Reagan Bush pin. Origin unknown.
It is probably no accident that her enterprise shares a title with a new movie in which Will Ferrell plays an alcoholic, freshly unemployed man who is locked out of his suburban home by his wife. The man settles in with his possessions on the front lawn. Neighbors think he is running a yard sale. Rebecca Hall, who lives across the street, tells him, “Once you get rid of all that stuff, you’re going to feel great.” Everything Must G
o, the movie, is based on a Raymond Carver short story called “Why Don’t You Dance?” The tale, however, tells us almost nothing about the man who moves his belongings into the yard. Against the obliterating force of an alcoholic haze that wipes out almost all of his backstory, Carver makes the objects stand out: A rattan chair with a decorator pillow stood at the foot of the bed. The buffed aluminum kitchen set took up a part of the driveway. A yellow muslin cloth, much too large, a gift, covered the table and hung down over the sides. A potted fern was on the table, and a few feet away from this stood a sofa and chair and a floor lamp. The desk was pushed against the garage door.
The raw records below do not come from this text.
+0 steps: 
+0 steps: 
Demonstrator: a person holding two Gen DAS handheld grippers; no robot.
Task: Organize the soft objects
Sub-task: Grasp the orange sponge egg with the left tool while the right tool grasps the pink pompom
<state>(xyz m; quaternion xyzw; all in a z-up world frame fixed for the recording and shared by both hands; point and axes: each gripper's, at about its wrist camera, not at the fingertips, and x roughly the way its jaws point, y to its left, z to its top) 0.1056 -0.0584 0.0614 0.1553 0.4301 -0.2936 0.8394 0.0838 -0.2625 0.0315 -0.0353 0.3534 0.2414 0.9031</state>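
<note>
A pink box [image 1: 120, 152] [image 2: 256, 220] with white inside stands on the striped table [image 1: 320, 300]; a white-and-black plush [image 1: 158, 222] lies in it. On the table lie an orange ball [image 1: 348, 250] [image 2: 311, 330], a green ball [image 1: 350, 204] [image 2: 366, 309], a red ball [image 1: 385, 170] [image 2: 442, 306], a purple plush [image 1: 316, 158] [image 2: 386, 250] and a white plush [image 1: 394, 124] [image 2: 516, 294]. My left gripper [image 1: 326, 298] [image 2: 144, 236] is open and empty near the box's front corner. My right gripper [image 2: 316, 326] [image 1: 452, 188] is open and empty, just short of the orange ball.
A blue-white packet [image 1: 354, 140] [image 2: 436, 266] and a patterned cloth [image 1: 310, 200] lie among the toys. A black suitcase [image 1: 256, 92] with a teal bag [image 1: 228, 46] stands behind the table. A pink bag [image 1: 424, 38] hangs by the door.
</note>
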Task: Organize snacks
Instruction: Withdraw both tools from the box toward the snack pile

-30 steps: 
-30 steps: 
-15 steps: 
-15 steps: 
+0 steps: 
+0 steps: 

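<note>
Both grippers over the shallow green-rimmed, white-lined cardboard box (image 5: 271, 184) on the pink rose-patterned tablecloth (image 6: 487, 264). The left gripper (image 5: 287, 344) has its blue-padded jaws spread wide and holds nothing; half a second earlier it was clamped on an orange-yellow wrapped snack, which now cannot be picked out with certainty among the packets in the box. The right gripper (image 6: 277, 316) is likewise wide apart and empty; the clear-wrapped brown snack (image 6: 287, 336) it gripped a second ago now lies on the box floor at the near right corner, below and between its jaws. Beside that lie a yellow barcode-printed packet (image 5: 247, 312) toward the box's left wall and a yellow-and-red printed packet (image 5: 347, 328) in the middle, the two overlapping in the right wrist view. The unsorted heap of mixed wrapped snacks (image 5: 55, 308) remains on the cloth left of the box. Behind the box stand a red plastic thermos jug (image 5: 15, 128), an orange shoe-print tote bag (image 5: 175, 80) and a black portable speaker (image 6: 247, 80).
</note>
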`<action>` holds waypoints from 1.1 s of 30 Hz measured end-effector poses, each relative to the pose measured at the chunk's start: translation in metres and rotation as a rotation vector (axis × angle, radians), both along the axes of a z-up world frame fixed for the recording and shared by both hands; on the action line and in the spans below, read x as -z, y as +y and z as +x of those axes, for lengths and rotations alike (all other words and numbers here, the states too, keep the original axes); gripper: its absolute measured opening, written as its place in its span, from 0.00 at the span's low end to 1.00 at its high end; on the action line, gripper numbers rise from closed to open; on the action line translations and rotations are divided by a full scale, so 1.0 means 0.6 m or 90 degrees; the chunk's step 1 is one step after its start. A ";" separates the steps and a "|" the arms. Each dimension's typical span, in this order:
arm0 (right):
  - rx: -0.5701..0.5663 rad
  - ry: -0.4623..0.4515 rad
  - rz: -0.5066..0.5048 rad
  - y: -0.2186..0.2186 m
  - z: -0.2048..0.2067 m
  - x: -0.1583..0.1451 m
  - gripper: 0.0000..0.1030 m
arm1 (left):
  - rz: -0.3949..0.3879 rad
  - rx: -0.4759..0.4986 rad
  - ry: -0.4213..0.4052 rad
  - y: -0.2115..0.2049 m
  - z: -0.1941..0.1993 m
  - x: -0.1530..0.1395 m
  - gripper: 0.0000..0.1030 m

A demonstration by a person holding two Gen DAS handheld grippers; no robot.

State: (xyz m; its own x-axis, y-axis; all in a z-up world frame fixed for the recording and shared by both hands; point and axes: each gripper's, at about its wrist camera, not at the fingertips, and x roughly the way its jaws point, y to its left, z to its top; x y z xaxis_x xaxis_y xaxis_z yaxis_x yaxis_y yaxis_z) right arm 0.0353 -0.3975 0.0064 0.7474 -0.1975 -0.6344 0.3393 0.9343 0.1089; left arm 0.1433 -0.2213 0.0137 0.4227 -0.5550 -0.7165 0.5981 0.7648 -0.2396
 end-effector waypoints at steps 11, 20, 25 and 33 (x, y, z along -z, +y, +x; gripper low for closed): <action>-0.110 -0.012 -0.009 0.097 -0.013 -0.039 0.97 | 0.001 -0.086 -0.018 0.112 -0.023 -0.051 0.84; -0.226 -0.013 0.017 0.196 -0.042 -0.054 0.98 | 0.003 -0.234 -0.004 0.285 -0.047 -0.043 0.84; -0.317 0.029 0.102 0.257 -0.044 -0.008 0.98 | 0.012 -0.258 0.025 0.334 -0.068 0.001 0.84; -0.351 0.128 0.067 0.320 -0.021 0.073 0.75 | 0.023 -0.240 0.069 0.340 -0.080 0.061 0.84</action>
Context changes meaning. A sofa, totem of interior comfort, looks lost and pathetic on the lawn. The message of consumer society for as long as people have shopped has been that our possessions are our equivalences. In Carver’s story, domestic objects cannot adapt to a sudden shift in circumstances any more than can their owner, whose only remaining choices are whom to sell them to and for how much. “Will you look at this shit?” asks the woman who acquires some of his things, when she shows them to her friends.
Voluntarily shedding goods is a way in which we test the limits of our identities. Passing goods to others is a way in which we extend ourselves into the world. In the end, we are permeable creatures; it's the stuff we own that's rock solid.